WHAT IS REQUIRED = Only one stretch of the listing below is wanted. Begin at the line that has "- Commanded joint", stop after the line that has "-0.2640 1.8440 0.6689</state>", and repeat every line in between exactly.

[RECORD EXTRACTS]

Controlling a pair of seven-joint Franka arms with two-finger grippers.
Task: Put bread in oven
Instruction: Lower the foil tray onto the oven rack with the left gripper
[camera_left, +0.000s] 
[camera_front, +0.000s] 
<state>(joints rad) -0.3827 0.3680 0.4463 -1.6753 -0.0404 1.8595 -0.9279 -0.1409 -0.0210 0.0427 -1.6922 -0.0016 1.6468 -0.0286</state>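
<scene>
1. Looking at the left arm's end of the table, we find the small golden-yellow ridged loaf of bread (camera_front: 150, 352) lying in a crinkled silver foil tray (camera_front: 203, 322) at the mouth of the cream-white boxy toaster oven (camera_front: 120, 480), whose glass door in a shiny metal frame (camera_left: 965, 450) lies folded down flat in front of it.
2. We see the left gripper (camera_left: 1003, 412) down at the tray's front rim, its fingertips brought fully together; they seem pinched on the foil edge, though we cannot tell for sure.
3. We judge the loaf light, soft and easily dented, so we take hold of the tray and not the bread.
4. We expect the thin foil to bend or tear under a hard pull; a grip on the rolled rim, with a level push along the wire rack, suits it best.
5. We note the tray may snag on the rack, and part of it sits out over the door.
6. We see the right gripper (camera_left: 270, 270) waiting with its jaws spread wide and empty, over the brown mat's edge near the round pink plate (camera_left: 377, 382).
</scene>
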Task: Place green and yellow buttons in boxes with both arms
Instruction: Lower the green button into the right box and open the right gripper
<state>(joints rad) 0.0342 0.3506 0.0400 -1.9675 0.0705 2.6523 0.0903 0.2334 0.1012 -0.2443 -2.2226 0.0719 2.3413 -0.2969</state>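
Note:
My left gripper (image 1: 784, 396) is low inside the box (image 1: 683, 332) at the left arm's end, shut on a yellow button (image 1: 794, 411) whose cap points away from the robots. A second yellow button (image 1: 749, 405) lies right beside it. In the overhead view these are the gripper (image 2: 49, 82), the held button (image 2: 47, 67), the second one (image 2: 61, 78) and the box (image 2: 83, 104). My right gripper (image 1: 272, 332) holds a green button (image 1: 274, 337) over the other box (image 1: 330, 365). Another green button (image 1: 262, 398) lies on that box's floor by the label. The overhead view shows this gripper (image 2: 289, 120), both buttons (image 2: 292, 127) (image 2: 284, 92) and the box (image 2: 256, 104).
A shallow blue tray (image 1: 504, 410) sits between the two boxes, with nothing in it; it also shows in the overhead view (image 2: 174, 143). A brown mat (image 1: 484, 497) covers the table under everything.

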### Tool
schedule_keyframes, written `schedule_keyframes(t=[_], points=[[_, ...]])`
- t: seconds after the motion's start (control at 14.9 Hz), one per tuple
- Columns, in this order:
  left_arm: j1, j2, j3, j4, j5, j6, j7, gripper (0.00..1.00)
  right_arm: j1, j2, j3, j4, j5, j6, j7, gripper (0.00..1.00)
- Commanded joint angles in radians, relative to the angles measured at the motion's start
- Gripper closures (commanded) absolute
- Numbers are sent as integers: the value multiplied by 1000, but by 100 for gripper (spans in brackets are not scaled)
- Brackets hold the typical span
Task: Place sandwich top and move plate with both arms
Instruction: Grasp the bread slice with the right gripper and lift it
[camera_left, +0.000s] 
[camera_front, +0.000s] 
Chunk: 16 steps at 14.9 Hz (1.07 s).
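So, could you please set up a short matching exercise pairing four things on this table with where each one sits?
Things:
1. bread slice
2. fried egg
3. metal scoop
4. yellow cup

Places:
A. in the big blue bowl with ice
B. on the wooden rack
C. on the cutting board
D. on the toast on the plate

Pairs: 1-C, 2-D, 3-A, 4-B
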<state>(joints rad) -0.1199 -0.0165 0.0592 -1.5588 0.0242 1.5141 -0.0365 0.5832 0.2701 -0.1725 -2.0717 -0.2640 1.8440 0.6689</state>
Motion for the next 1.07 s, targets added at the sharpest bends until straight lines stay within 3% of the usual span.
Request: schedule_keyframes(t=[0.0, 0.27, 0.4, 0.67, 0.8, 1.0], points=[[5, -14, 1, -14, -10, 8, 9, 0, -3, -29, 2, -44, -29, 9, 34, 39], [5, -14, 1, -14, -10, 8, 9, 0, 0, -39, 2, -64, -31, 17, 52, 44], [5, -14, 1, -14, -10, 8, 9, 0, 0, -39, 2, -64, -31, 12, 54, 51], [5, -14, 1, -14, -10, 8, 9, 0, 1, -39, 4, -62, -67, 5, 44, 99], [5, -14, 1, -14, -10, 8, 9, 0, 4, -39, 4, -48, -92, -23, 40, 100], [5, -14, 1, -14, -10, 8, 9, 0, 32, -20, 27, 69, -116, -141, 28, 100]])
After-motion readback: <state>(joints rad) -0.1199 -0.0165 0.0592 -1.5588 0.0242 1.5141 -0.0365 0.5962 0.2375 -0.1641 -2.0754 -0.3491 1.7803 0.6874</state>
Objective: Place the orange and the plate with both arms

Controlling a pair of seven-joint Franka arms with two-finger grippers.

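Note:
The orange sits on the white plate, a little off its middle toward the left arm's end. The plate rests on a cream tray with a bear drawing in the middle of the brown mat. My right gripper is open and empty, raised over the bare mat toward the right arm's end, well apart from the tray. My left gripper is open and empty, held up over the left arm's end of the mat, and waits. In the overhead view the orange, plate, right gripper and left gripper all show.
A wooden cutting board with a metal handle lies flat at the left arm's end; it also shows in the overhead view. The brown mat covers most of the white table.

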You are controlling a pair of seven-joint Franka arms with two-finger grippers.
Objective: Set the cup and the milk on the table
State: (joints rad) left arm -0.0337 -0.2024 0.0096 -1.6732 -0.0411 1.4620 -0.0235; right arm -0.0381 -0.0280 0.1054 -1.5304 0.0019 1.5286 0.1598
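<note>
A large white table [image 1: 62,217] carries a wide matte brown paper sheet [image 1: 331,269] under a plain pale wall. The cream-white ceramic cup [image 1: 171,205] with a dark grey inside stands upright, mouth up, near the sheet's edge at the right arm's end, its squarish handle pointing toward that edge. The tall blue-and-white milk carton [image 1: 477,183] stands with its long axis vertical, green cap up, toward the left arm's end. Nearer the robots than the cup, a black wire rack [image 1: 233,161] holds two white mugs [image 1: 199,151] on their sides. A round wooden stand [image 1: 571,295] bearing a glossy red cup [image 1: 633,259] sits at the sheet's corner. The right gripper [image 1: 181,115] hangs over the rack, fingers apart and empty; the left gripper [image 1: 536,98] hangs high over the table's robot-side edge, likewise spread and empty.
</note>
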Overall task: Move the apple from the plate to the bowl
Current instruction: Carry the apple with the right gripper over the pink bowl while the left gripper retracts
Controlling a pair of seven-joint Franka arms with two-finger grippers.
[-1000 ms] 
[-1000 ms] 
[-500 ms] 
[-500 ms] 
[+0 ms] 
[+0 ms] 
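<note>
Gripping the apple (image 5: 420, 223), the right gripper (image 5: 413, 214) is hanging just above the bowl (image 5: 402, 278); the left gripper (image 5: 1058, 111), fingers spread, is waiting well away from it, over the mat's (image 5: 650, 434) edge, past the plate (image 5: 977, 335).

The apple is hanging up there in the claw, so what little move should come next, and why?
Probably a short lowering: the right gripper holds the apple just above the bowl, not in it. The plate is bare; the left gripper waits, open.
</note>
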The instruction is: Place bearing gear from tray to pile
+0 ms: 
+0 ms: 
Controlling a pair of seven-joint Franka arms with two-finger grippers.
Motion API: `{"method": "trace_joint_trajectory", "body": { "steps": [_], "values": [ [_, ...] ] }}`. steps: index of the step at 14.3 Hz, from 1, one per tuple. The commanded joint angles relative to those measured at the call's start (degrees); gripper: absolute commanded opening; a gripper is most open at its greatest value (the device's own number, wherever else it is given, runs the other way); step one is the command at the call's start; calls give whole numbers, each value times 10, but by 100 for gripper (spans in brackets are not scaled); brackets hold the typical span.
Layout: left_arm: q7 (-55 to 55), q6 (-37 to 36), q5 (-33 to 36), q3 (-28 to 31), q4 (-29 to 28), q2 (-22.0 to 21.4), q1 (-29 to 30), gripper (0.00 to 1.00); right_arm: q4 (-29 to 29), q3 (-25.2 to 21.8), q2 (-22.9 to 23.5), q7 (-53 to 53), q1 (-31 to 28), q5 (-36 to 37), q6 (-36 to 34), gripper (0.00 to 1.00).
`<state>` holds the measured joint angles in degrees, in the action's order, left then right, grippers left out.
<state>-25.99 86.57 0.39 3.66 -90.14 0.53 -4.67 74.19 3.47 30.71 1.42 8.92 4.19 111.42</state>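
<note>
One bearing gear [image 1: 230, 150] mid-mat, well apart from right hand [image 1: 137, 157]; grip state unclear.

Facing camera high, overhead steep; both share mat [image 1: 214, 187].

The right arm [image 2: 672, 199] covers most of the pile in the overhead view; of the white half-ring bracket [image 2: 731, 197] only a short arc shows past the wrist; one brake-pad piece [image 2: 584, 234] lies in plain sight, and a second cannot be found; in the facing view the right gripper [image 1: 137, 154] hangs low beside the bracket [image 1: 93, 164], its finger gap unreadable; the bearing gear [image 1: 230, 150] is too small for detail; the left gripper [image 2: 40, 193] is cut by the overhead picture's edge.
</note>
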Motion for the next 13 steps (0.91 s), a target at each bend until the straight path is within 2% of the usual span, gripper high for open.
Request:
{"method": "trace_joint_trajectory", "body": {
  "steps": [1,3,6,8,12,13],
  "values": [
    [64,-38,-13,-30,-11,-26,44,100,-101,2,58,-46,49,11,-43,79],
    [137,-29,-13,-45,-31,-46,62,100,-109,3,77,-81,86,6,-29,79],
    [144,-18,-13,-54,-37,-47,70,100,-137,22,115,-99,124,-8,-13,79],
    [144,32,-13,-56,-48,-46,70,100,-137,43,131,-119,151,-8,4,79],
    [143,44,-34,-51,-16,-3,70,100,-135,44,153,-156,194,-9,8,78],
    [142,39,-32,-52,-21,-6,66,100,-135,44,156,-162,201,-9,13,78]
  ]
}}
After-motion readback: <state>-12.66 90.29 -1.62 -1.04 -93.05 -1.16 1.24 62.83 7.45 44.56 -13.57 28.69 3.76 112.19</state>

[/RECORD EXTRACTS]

RESPONSE BELOW =
- Commanded joint angles in radians, relative to the angles measured at the motion's start
- Gripper closures (commanded) absolute
- Numbers are sent as integers: the value multiplied by 1000, but by 100 for gripper (spans in brackets are not scaled)
- Brackets hold the typical span
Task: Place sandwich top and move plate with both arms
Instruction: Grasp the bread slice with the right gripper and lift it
[camera_left, +0.000s] 
[camera_front, +0.000s] 
Chunk: 16 steps at 14.9 Hz (1.07 s).
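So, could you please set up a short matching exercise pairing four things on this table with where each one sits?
Things:
1. bread slice
2. fried egg
3. metal scoop
4. yellow cup

Places:
A. in the big blue bowl with ice
B. on the wooden rack
C. on the cutting board
D. on the toast on the plate

Pairs: 1-C, 2-D, 3-A, 4-B
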<state>(joints rad) -0.1199 -0.0165 0.0592 -1.5588 0.0242 1.5141 -0.0365 0.5832 0.2701 -0.1725 -2.0717 -0.2640 1.8440 0.6689</state>

The requested output is now complete.